(Instructions for the task): An exact copy of the lines from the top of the data through the line with "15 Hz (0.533" is what you should give, with no pictures in it.
*** Source data
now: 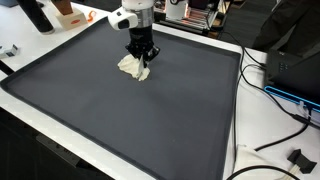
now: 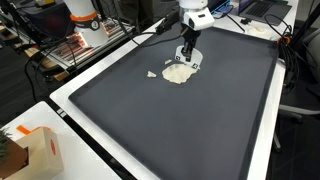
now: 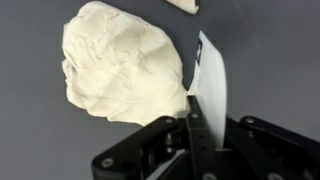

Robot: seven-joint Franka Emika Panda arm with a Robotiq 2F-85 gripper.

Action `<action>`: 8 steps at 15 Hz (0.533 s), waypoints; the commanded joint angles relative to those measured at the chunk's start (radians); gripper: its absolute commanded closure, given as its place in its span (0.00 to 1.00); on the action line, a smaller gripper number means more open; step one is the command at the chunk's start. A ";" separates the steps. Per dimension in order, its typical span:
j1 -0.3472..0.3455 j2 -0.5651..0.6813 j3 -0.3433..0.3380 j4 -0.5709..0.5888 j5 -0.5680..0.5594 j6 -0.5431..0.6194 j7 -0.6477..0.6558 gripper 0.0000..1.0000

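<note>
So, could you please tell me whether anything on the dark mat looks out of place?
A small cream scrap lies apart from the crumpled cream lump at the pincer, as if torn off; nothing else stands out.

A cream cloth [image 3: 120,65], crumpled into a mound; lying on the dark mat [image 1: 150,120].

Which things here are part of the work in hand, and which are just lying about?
In hand: gripper; cream lump right under it, on the dark mat.
Lying about: small cream scrap; cardboard box; cables.
</note>
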 commanded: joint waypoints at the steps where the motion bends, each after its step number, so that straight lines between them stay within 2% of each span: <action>1: -0.003 -0.001 0.001 0.004 -0.002 -0.003 0.001 0.96; 8: -0.002 -0.001 0.001 0.016 -0.002 -0.003 0.001 0.96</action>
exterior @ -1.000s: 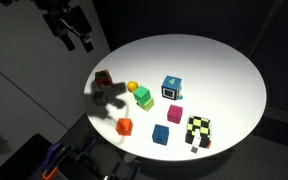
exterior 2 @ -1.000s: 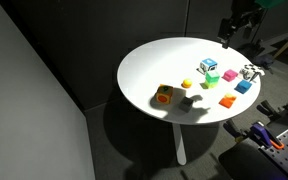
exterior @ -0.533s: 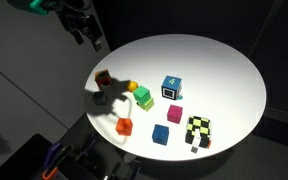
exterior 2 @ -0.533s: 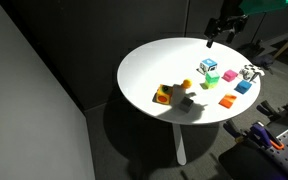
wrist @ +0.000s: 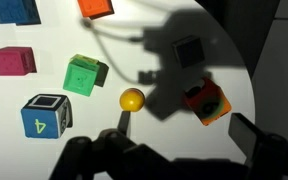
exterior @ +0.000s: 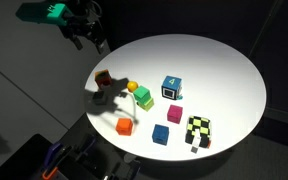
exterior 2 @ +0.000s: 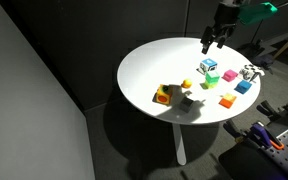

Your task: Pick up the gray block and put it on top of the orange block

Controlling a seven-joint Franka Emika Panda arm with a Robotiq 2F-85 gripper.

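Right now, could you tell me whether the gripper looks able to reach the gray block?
Probably yes: the gripper hangs open above the table's edge, nothing covers the gray block, though the multicoloured red block stands close beside it.

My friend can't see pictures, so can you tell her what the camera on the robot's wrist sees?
Looking down on a white round table: the gray block sits in a dark shadow, near a yellow ball and a green cube. The orange block peeks in at the top edge.
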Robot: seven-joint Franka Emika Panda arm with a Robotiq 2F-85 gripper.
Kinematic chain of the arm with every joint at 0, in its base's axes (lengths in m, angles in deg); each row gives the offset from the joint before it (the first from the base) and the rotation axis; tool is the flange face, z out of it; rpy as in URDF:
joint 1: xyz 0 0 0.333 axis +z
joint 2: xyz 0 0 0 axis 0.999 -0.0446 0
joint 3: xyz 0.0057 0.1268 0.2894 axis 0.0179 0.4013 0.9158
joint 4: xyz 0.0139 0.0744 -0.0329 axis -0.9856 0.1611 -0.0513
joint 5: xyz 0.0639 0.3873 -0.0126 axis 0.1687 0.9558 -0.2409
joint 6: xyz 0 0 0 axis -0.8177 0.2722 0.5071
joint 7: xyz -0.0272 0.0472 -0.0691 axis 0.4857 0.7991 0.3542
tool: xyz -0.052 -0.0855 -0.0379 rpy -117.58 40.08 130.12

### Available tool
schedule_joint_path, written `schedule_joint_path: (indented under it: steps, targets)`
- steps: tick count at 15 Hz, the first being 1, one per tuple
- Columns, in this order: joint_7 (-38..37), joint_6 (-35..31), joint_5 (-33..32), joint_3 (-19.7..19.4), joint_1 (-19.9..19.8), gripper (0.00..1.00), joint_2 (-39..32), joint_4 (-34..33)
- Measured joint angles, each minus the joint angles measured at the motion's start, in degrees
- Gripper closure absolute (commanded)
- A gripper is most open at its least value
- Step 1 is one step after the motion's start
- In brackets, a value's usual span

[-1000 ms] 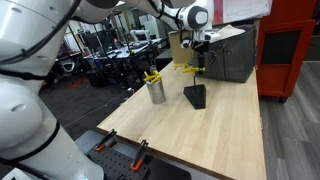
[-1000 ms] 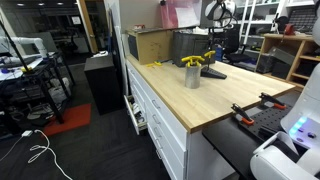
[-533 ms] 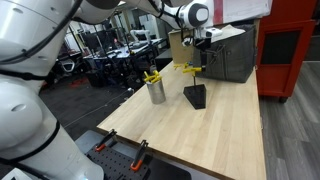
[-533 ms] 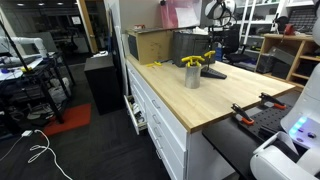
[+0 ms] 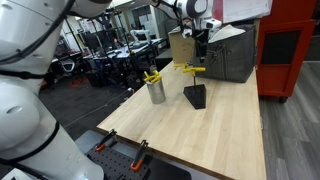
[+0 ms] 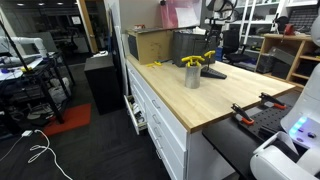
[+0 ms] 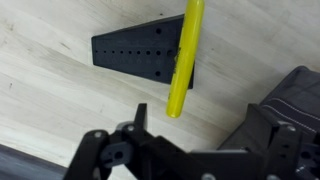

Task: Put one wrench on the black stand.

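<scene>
Bright yellow flat wrench [image 7: 185,55] lies across the top of the small matte black wedge-shaped stand [image 7: 135,50]. In the wrist view it runs from 12 o'clock toward 6 o'clock, and its lower end juts past the stand's edge over the pale wooden counter [image 5: 205,140]. The tool [image 7: 190,152] hangs straight above with its jaws spread wide, empty and touching nothing. Compared with a second ago, in an exterior view the tool [image 5: 200,35] has lifted higher above the stand, while wrench and stand sit as they did. A silver cylindrical cup [image 5: 156,92] holding more yellow wrenches [image 5: 151,76] stands at the stand's 9 o'clock. A big grey box [image 5: 228,55] sits toward 1 o'clock.
</scene>
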Motion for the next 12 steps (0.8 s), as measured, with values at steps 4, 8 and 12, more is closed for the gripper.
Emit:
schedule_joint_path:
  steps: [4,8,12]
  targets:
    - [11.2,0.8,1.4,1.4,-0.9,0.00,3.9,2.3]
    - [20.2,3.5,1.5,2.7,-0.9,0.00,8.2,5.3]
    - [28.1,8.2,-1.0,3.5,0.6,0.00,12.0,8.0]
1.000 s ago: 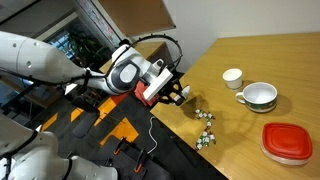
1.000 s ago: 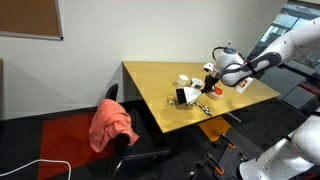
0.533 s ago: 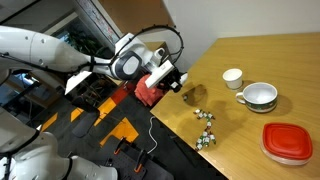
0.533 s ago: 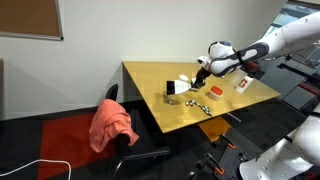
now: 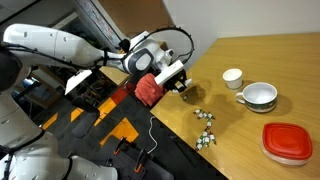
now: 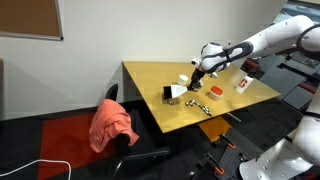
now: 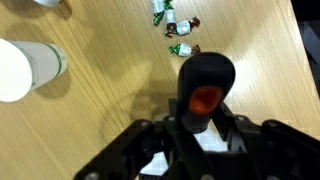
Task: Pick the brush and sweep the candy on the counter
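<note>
Your gripper (image 7: 203,128) clamps the brush (image 7: 205,80), hiding most of its handle. Its long axis runs straight out, with the bristles toward the surface (image 7: 100,120) near the candy (image 7: 178,35).

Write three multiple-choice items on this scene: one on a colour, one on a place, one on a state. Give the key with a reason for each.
1. The container is:
A. blue
B. red
C. green

2. The candy lies:
A. in the container
B. on top of the container
C. on the counter

3. The gripper is:
A. open
B. shut on the brush
C. shut on a candy

Key:
1 B, since it shows red near the counter's edge in an exterior view.
2 C, since the pieces lie scattered on the bare wood, apart from the container.
3 B, since the wrist view shows the jaws closed round the brush, with the candy lying beyond it.
</note>
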Motion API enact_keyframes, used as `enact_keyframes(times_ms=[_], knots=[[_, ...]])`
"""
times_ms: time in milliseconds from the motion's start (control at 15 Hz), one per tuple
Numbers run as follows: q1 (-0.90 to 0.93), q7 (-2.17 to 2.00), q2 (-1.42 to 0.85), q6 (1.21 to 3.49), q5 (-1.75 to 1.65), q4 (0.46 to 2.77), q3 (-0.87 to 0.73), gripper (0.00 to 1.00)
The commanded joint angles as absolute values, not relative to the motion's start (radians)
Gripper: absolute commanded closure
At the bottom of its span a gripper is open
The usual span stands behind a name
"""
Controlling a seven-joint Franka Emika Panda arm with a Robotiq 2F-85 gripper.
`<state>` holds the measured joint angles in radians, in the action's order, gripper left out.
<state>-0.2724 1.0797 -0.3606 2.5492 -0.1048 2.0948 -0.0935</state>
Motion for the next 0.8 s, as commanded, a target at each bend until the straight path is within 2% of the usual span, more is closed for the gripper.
enact_keyframes(times_ms=[0, 733], knots=[[-0.286, 1.118, -0.414, 2.473, -0.092, 2.02, -0.075, 0.87], [-0.267, 1.08, -0.467, 2.364, -0.189, 2.04, -0.111, 0.87]])
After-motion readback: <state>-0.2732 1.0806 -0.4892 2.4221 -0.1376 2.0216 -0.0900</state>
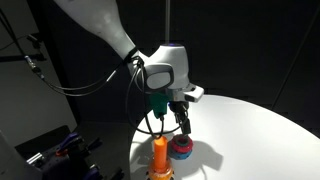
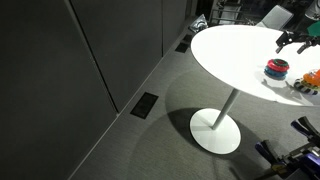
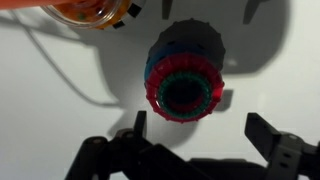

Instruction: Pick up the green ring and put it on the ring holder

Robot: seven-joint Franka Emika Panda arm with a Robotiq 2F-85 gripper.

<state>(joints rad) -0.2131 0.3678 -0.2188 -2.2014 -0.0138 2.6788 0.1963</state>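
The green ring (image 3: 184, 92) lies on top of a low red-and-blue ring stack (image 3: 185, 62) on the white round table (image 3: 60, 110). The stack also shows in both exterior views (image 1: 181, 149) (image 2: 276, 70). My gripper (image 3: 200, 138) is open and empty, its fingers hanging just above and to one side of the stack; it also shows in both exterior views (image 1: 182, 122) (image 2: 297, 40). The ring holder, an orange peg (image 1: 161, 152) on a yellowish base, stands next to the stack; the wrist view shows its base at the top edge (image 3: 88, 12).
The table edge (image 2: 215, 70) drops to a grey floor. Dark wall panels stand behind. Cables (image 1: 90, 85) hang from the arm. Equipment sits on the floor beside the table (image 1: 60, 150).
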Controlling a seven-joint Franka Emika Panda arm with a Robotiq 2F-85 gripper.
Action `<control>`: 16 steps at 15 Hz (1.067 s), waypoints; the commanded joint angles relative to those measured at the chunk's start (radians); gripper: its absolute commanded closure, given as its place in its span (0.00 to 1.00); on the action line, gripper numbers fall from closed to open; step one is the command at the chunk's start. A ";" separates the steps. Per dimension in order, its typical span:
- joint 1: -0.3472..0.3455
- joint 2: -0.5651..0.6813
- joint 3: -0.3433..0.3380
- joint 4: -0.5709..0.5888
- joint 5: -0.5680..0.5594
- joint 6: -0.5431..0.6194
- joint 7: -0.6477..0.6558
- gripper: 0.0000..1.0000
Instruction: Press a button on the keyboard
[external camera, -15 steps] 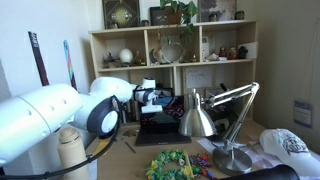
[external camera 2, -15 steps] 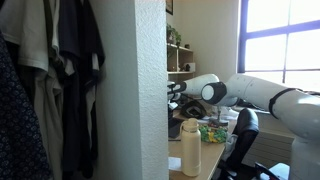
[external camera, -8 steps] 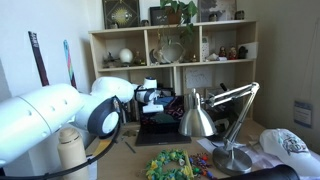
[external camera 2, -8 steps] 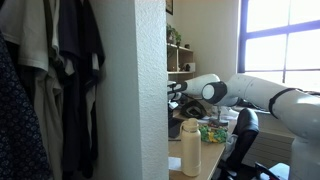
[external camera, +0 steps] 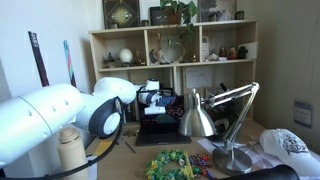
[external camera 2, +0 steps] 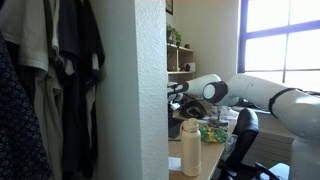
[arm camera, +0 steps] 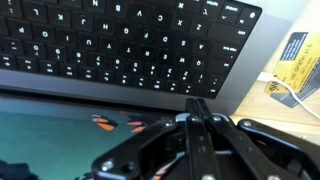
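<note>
The keyboard is a flat black key deck with white legends on a dark grey laptop body, filling the top of the wrist view. My gripper is shut and empty, its two black fingers pressed together, with the tips over the bare grey edge of the laptop just past the last key row. In an exterior view the gripper hangs above the dark laptop, in front of the shelf. In the other exterior view the gripper is partly hidden behind a white wall edge.
A silver desk lamp stands beside the laptop. A colourful toy pile lies at the front of the desk. A wooden shelf unit stands behind. A yellow-and-blue tag with a white cable lies beside the laptop. A cream bottle stands near the desk edge.
</note>
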 commanded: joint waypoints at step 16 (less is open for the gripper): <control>-0.006 0.001 0.009 -0.101 0.005 0.013 0.025 0.94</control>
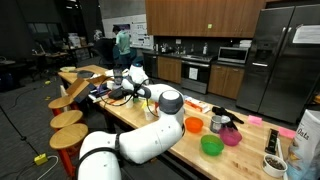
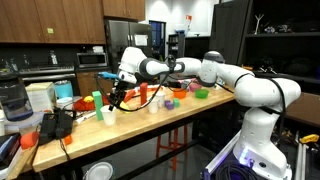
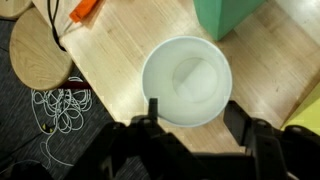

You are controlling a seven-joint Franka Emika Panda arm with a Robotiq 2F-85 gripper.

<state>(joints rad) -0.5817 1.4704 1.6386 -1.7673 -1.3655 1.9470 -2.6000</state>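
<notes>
Although both exterior views took in a crowded kitchen workspace, the wrist view told the most. The long wooden desk (image 3: 120, 60) lay beneath the end effector (image 3: 192, 105), and its edge ran just under the wrist with dark floor beyond. The white arm (image 2: 235, 78) reached out across that desk. A round wooden stool (image 3: 40, 50) stood on the floor, well off to the left of the end effector as the wrist camera saw it. A green block (image 3: 225, 15) sat on the desk ahead of the end effector and a little to its right, just beyond the cup.

The white cup (image 3: 187, 78) stood upright and empty on the desk, straight below the end effector and centred between its fingers, near the desk's edge. The end effector was released, with its jaws spread wide on either side of the rim. Whether the pads touched the wall could not be told.

The cup looked light, thin-walled and smooth, probably plastic or paper. It would likely flex or crush under a hard squeeze, and it could slide or tip at a sideways nudge. The best hold seemed to be a gentle one across opposite sides of the wall, just below the rim.

A loose coil of white cable (image 3: 62, 105) lay on the floor below and to the left. A small orange object (image 3: 85, 8) rested on the desk, far ahead on the left.
</notes>
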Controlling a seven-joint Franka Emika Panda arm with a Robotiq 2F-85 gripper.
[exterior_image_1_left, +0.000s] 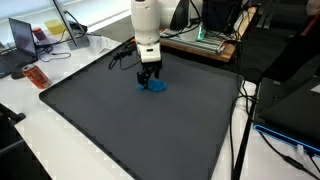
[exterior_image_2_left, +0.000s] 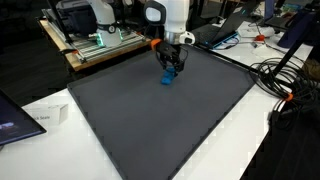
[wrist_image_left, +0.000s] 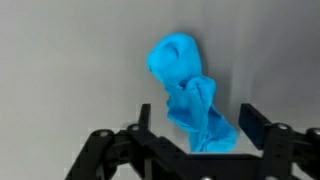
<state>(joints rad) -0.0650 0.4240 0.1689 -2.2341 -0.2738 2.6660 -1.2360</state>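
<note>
A crumpled bright blue cloth (wrist_image_left: 188, 95) lies on the dark grey mat (exterior_image_1_left: 130, 120); both exterior views show it as a small blue heap (exterior_image_1_left: 154, 86) (exterior_image_2_left: 167, 77). My gripper (wrist_image_left: 196, 122) hangs straight over it, jaws open, with the left finger (wrist_image_left: 145, 117) and the right finger (wrist_image_left: 250, 122) standing apart on either side of the cloth's near end. The cloth's lower part lies between the fingers, and neither pad presses on it. In the exterior views the gripper (exterior_image_1_left: 149, 77) (exterior_image_2_left: 171, 66) sits just above the heap.
The mat covers most of a white table (exterior_image_2_left: 250, 130). A red-orange object (exterior_image_1_left: 36, 76) lies off the mat's corner near a laptop (exterior_image_1_left: 22, 40). Cables (exterior_image_2_left: 285, 75) trail along one side. A wooden board with electronics (exterior_image_2_left: 95, 45) stands behind the arm.
</note>
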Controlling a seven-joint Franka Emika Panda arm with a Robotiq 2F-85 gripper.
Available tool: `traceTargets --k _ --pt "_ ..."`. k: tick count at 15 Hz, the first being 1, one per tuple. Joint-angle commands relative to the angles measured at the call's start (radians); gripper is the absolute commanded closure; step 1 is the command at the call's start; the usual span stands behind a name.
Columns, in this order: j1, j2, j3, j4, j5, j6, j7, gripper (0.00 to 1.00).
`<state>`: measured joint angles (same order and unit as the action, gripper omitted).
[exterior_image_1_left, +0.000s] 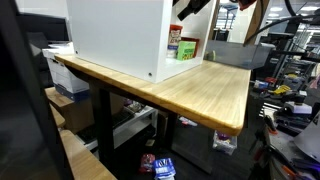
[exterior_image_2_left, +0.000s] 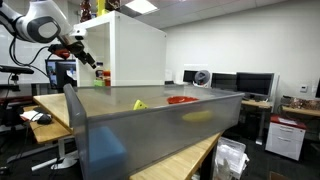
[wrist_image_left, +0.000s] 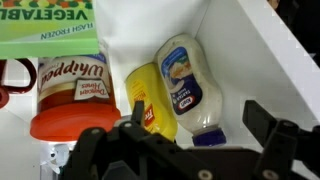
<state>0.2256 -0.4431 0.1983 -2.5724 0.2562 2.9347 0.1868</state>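
Wrist view: my gripper (wrist_image_left: 190, 145) fills the bottom edge, looking into a white compartment stocked with groceries.
Gripper state: my jaws are spread as wide as they go, with nothing between them and nothing held.
Fingers: my dark fingers (wrist_image_left: 262, 122) frame the lower corners, clear of every item.
Nearest thing: a white mayonnaise bottle (wrist_image_left: 187, 85) with a blue label stands just beyond the gap between my fingers, its cap end toward me, untouched.
Beside it: a yellow mustard bottle (wrist_image_left: 152, 102) sits close against the mayonnaise bottle; I cannot tell whether the two touch.
Next along: a peanut butter jar (wrist_image_left: 70, 85) with an orange lid stands on the mustard bottle's far side, near it.
Behind the jar: a green box (wrist_image_left: 45, 25) of frozen vegetables runs along the top edge.
Enclosure: a white wall (wrist_image_left: 250, 50) closes the compartment on the mayonnaise bottle's side.
Exterior views: my white arm (exterior_image_2_left: 42, 24) reaches to the open side of a white cabinet (exterior_image_2_left: 135, 45), which stands on a wooden table (exterior_image_1_left: 210, 90).
Foreground: a grey bin (exterior_image_2_left: 160, 125) sits well apart from me, on the near side of the cabinet.
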Motion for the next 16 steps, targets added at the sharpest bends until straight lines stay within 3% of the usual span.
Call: traceTargets --k 1,11,16 --pt "0.026 0.014 -0.026 0.0 0.01 0.064 -0.005 0.0" --pt "0.088 0.119 -0.094 0.098 0.019 0.091 -0.03 0.0" --pt "0.079 0.172 -0.09 0.142 0.007 0.116 -0.003 0.0"
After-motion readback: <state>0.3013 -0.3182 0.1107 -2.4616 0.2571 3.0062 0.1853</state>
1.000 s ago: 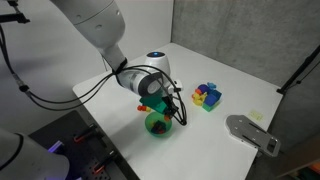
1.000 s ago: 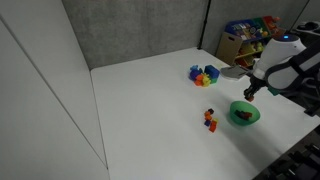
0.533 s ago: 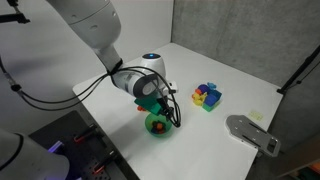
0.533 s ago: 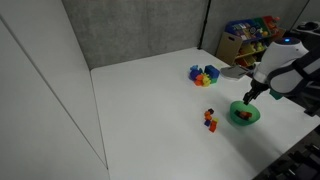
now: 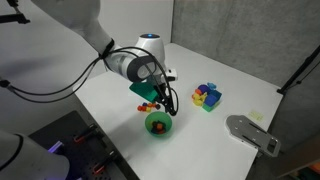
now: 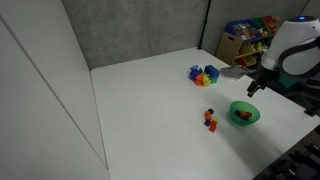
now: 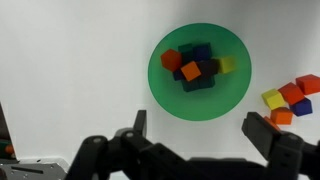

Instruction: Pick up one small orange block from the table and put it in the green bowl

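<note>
- Several small blocks lie in the green bowl (image 7: 165, 95) in the wrist view. An orange block (image 7: 191, 71) sits on top near the middle, with a red one, a yellow one and some dark ones around it.
- With an orange block resting inside the bowl, the placing part of the task looks done.
- The gripper (image 7: 198, 125) hangs above the near edge of the bowl. Its two fingers (image 7: 140, 125) are spread wide apart with nothing between them, so it is open and empty.
- In an exterior view the gripper (image 6: 252, 88) is clear above the bowl (image 6: 248, 118), not touching it.
- A little pile of loose blocks (image 7: 288, 100) sits on the table (image 7: 60, 60) just beside the bowl. It holds yellow, red, orange and purple ones, and it also shows in an exterior view (image 6: 210, 120).
- A blue tray of coloured blocks (image 5: 207, 96) stands well apart from the bowl (image 5: 158, 127), further back on the table.
- What is left, as far as I can judge, is only to move the arm clear. The task asks for one block, so the loose pile needs no attention.
</note>
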`<move>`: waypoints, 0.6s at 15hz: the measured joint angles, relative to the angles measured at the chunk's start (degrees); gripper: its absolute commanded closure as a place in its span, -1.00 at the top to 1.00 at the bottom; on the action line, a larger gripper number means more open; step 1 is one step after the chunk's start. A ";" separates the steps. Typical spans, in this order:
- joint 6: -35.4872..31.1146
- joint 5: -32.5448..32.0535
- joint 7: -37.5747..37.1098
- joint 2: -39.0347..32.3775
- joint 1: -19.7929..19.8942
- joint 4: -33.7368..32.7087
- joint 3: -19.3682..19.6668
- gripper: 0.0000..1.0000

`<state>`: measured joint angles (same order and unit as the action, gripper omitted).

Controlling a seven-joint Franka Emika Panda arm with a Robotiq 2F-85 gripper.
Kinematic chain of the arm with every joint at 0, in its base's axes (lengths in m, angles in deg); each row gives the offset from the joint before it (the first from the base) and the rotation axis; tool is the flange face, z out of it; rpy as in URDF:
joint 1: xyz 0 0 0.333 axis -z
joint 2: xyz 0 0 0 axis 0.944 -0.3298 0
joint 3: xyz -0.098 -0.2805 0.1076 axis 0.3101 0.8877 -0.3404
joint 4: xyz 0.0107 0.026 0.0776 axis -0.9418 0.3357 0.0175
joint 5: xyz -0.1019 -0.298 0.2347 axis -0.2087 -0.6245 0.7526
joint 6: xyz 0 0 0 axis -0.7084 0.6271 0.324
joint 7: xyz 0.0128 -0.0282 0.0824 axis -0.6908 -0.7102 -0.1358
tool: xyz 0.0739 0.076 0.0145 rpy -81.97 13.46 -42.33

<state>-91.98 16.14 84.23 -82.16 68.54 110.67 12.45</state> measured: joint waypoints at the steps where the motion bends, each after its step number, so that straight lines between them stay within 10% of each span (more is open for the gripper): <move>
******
(Reply):
now: 
now: 
now: 

Robot: seven-joint Franka Emika Panda arm with a Robotiq 2F-85 gripper.

Action `<action>`: 8 steps at 15 Hz (0.533 s), waypoints; the commanded joint angles relative to those measured at the chunk's start (radians); gripper: its absolute commanded closure, given as its place in its span (0.00 to 1.00); on the action line, a smaller gripper number means more open; step one is the command at the chunk's start. A ";" separates the steps. Per dimension in order, its typical span:

The output as shown is complete.